Blue Bloods Fans Have A Morbid Idea To Save The Series

So the scuttlebutt is that "Blue Bloods" might need to make some cuts if it wants to see a Season 14 — It hasn't been canceled, to the best of anyone's knowledge, but it will likely have to dig deep and shave that budget if it wants to keep its blood, which is blue, pumping. 

Over on the r/BlueBloods forum, devotees of the Reagan family of law enforcement officers are having a hard discussion about finances. The assertion: "The show has to make cuts to get season 14," according to original poster u/xforce4life. The solution, at least in part, offered by u/SimonMendelssohn: "Gramps could pass away."

Speculative? Certainly. Does it make an iota of difference in the way that decisions will be made for the hit CBS drama's upcoming 14th season? It does not. Does it border on career blood sport, hanging out on forums and dropping conjecture regarding which octogenarian actors should lose their paychecks, benefits, and sense of professional purpose? Maybe. Perhaps a nicer way to think about it is as some sort of fantasy football, but for SAG-AFTRA members. The point is, if they had it their way, some viewers would rather prune some of the older branches of the Reagan family tree.

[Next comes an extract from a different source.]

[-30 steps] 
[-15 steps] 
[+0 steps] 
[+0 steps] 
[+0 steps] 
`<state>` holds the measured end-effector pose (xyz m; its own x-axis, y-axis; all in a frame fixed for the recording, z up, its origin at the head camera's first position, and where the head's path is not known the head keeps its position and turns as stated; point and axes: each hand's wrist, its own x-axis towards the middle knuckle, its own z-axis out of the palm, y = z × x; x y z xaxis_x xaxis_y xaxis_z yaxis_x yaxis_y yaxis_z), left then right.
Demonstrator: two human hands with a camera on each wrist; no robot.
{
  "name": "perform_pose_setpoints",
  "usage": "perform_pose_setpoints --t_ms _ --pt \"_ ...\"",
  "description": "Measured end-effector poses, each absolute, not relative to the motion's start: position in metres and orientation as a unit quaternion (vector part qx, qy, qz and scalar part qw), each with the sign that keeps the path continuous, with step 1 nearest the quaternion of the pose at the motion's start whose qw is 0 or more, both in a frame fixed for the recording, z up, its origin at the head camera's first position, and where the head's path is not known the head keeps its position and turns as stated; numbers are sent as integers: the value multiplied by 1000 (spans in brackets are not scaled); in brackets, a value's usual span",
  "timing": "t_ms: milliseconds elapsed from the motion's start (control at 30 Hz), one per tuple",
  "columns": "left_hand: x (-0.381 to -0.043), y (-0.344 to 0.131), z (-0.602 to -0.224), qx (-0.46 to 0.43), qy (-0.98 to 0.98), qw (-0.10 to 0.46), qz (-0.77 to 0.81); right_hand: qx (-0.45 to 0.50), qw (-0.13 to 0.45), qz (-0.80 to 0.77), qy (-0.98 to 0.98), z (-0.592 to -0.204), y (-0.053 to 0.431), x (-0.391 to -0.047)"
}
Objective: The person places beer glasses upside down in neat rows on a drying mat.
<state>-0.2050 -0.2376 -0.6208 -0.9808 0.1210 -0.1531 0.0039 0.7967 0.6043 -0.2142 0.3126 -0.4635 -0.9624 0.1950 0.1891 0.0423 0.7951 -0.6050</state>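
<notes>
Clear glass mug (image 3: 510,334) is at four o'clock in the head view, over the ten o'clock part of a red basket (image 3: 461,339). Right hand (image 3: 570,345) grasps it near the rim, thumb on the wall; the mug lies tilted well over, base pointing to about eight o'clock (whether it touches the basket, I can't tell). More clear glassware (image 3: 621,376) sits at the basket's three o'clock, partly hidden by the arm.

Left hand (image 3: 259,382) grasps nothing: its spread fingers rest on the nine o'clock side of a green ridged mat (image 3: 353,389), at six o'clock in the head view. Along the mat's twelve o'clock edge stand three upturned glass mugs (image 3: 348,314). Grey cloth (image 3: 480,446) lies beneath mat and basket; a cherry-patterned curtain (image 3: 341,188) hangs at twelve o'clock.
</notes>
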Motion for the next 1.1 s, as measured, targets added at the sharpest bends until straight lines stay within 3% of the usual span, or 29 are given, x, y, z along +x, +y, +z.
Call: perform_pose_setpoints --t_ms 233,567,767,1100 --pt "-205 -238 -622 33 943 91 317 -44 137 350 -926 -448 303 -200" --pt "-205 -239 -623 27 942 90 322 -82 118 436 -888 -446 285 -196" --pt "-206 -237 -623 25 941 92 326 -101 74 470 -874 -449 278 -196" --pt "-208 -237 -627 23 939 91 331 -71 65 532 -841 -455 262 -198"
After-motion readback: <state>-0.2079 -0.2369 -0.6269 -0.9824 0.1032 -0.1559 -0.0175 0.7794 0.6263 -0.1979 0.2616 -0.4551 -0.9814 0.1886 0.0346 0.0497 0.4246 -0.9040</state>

Blue Bloods fans are pulling the plug on Pop

The list of Reddit contributors who want to see Henry "Pop" Reagan (Len Cariou) shuffling off his mortal coil? It doesn't end with the folks listed above. There's also u/CAShark-7, who boldly stated, "I do think it is time for grandpa to pass away. I will be sorry to see him go, but in the real world his cancer would be affecting him by now."

The character of former New York City police commissioner Henry Reagan has been an intrinsic aspect of the Reagan family dynamic since the first episode of "Blue Bloods." Presenting an old-world, several-generations-removed perspective on modern law enforcement and a consistently conservative point of view, his exit would leave big shoes to fill. Still, time is an unforgiving mistress, and actors don't tend to get less expensive after more than a decade on the same show. Maybe it really is time to drive Pop to the grandpa farm upstate, where there's plenty of room to run and nobody ever points out the more problematic aspects of John Wayne.